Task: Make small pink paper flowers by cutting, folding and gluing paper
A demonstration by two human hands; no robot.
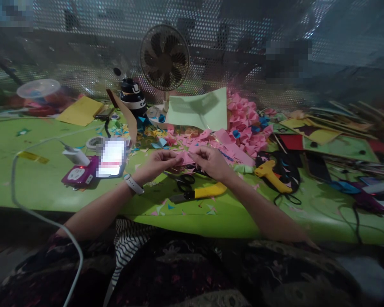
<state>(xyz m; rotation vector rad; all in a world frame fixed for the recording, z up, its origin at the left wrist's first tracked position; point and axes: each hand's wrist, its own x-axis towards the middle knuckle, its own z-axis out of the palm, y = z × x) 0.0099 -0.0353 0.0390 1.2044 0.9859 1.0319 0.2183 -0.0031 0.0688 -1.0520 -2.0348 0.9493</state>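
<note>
Between my two hands is a small piece of pink paper [187, 158], held above the table's front half. My left hand [162, 164], with a white band at the wrist, pinches its left side. The fingers of my right hand [209, 161] are closed on its right side. Just below lie dark-handled scissors [185, 182] and a yellow-handled cutter [208, 191]. Behind my hands spread pink paper scraps [192, 138], and a heap of folded pink paper pieces [245, 119] rises at the back right.
A lit phone [111, 157] leans by a purple socket block [80, 174] on the left. A white cable [14, 183] loops over the table's front edge. A yellow glue gun [275, 177] lies on the right. At the back stand a fan [165, 57] and a dark bottle [132, 97].
</note>
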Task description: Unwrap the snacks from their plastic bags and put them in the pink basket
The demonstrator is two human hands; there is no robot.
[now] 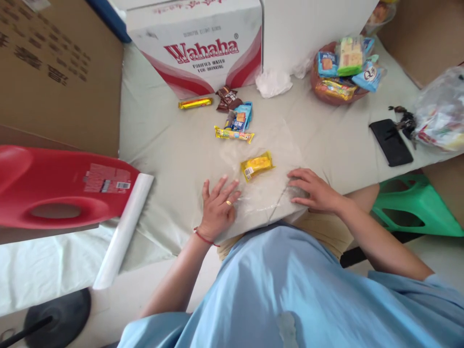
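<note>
A yellow-wrapped snack [257, 166] lies near the front of the table, on a thin sheet of clear plastic [261, 198] whose outline is hard to make out. To its left, my left hand [219, 209] rests with spread fingers at the plastic's left side. On the other side, my right hand [311, 192] lies near the table's front edge, fingers apart and slightly bent, touching the plastic's right side. Neither hand holds anything. Farther back sit a long yellow snack bar [234, 135], blue snack packets [242, 117], brown cocoa packets [228, 99] and another yellow bar [195, 103].
A Wahaha water carton [203, 53] stands at the back. A basket [335, 99] of snacks, a black phone [391, 143] and a stuffed plastic bag [444, 111] are at right. Leftward are a white roll [125, 232] and a red stool [65, 181]; a green stool [416, 208] is below right.
</note>
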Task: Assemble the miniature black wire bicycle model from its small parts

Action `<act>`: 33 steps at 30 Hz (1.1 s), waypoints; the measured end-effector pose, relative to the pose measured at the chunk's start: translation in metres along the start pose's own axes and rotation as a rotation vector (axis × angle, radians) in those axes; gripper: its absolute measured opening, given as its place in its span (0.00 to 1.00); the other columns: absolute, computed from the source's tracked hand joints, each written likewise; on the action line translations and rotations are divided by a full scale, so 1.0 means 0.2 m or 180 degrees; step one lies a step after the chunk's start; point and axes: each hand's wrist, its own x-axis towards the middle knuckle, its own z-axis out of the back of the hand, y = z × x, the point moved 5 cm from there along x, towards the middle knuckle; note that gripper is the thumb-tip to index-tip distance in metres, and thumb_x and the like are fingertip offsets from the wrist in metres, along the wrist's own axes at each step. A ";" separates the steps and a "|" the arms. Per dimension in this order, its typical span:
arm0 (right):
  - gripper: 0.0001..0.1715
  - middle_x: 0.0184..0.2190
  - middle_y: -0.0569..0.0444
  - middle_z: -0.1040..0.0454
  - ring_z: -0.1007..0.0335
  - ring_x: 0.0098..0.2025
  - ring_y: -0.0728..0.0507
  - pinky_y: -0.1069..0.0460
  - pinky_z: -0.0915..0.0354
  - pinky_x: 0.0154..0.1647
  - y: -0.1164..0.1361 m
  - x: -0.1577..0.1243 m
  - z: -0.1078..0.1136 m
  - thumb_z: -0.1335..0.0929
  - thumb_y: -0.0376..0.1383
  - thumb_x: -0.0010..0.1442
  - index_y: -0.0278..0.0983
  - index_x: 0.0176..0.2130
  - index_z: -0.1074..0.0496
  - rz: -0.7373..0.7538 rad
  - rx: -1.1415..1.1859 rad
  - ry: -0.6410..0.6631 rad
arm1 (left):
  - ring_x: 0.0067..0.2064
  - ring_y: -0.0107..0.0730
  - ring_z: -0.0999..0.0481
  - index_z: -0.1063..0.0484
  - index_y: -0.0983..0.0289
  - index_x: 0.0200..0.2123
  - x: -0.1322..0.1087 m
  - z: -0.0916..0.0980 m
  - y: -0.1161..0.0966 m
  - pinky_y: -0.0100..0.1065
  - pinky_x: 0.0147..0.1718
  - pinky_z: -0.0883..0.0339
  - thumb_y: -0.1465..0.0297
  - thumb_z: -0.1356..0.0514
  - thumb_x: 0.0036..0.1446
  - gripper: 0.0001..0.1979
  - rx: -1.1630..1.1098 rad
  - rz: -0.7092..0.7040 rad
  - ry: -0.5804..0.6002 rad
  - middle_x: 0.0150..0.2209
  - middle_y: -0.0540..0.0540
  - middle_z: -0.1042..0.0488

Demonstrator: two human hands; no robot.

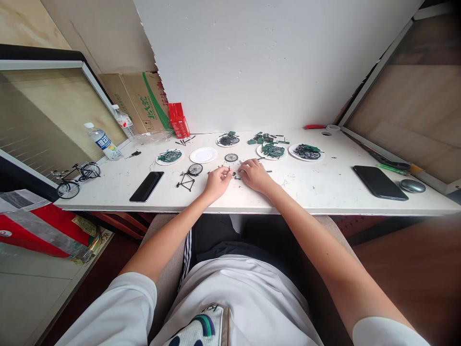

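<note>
My left hand point(217, 181) rests on the white table point(317, 192) with its fingers curled in a pinch over small dark parts. My right hand point(254, 174) lies just to the right of it, fingers bent down onto the same scatter of small black parts point(235, 174). What either hand grips is too small to make out. A partly built black model bicycle frame with one wheel point(189, 176) lies left of my left hand. A loose wheel point(231, 157) lies just beyond the hands.
Several white paper plates hold green and black parts, and one plate point(203, 154) is bare. A black phone point(146, 186) lies left, another phone point(379, 182) and a mouse point(412, 185) right. A finished model bicycle point(74, 179), two water bottles point(103, 141) and a cardboard box point(140, 101) stand at the left.
</note>
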 end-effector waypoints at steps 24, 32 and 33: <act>0.16 0.47 0.41 0.17 0.32 0.54 0.33 0.42 0.37 0.53 0.00 0.02 0.01 0.33 0.32 0.76 0.37 0.45 0.13 0.0358 -0.0026 0.0052 | 0.34 0.33 0.21 0.19 0.62 0.44 0.00 -0.01 0.00 0.33 0.34 0.24 0.55 0.36 0.69 0.16 0.0053 -0.0005 0.0090 0.38 0.56 0.15; 0.20 0.46 0.41 0.17 0.33 0.54 0.32 0.43 0.37 0.51 -0.05 0.03 0.01 0.35 0.25 0.72 0.35 0.50 0.14 0.0127 0.0109 -0.0098 | 0.32 0.32 0.22 0.19 0.62 0.43 0.00 -0.02 0.00 0.33 0.32 0.25 0.54 0.36 0.69 0.16 0.0012 -0.0043 0.0127 0.38 0.56 0.15; 0.21 0.46 0.41 0.17 0.33 0.54 0.32 0.43 0.37 0.51 -0.05 0.03 0.01 0.35 0.24 0.71 0.35 0.50 0.14 0.0147 0.0114 -0.0109 | 0.32 0.32 0.22 0.19 0.62 0.43 -0.01 -0.02 0.00 0.33 0.32 0.25 0.54 0.36 0.69 0.16 0.0010 -0.0048 0.0133 0.38 0.56 0.15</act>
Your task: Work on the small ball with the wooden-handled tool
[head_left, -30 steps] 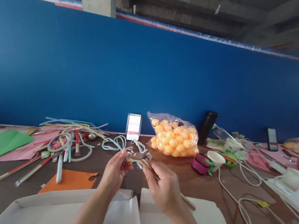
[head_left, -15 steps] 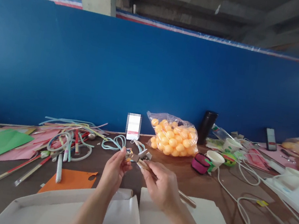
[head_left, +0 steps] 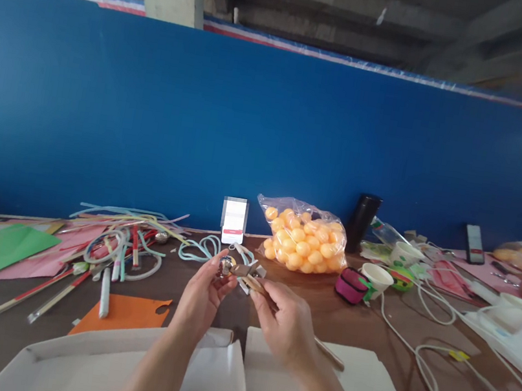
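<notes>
My left hand [head_left: 203, 291] is raised over the table with its fingertips closed on a small shiny round metal piece [head_left: 225, 267], whose exact kind is too small to tell. Facing it, my right hand [head_left: 284, 320] grips a tan stick-like tool [head_left: 329, 353] with a long handle. The handle runs back under the palm and comes out beyond the wrist. Its front end points left at the metal piece; whether they touch is unclear. Just behind the hands lie pale blue cords [head_left: 201, 249] and small grey metal bits.
White sheets [head_left: 342, 371] and an orange sheet [head_left: 125, 316] lie in front. Cords and sticks [head_left: 123, 247] crowd the left. Behind stand a phone [head_left: 234, 224] and a bag of orange balls [head_left: 303, 241]. Right are a pink pouch [head_left: 350, 285], paper cups [head_left: 378, 280], cables and another person's hand.
The right hand has turned the tool slightly, so its front end shows at another angle. The left fingers have shifted a little around the metal piece. Everything else stays put.
</notes>
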`<state>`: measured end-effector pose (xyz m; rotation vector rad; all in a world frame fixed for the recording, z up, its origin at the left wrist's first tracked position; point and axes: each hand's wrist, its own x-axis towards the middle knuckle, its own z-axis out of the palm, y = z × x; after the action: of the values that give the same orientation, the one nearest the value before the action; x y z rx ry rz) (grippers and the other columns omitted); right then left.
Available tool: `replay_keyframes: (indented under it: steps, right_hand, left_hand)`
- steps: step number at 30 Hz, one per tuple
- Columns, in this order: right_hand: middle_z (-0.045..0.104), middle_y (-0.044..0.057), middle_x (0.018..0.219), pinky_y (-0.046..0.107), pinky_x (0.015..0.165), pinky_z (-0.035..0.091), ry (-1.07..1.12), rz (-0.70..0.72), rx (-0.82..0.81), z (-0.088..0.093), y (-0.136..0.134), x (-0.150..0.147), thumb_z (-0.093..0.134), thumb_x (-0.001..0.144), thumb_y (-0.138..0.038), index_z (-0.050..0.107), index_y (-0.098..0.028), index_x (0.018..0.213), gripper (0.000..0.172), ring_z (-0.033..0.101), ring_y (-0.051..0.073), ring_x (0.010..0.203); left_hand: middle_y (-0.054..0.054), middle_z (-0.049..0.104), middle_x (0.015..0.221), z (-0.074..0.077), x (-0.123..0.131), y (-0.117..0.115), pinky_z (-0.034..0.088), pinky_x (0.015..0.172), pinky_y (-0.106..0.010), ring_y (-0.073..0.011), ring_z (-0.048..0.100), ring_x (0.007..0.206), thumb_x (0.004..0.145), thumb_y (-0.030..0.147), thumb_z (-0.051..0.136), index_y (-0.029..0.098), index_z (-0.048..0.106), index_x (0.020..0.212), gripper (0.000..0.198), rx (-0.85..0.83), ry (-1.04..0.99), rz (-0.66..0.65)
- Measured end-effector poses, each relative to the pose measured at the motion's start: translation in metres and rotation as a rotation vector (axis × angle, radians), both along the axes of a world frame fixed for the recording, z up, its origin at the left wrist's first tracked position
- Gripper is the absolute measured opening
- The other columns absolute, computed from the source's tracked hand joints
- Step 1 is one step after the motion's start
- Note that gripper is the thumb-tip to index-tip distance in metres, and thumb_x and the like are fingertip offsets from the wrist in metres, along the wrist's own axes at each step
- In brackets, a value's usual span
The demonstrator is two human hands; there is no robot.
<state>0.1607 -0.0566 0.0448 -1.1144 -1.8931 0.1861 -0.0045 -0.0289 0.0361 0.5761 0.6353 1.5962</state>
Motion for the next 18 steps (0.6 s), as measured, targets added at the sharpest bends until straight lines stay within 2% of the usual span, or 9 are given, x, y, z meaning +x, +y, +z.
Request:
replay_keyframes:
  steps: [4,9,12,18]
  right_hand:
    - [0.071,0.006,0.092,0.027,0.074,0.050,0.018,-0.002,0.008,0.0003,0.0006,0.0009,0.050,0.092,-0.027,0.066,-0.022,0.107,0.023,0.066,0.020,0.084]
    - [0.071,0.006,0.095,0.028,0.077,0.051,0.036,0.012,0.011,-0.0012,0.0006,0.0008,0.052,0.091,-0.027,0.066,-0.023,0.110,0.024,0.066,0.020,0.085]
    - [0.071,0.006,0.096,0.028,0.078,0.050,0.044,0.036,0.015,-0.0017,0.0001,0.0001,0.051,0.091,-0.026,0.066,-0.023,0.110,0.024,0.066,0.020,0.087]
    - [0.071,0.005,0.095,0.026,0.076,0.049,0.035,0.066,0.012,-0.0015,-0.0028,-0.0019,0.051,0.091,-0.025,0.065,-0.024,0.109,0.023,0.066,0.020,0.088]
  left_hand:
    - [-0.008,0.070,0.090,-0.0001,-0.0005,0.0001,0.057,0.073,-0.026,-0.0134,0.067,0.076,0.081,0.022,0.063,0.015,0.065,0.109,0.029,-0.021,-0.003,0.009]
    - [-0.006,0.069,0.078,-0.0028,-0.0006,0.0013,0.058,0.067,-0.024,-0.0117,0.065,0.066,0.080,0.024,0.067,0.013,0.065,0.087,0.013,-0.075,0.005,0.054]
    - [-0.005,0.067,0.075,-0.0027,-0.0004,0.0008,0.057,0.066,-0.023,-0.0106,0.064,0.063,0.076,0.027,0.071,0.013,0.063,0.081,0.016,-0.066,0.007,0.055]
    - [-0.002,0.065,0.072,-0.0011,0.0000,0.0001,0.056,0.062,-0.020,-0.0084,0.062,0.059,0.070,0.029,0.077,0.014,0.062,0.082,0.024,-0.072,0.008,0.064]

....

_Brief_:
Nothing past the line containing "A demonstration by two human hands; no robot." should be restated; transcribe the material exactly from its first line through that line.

_Response_:
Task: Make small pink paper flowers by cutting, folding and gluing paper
A demonstration by two human hands; no robot.

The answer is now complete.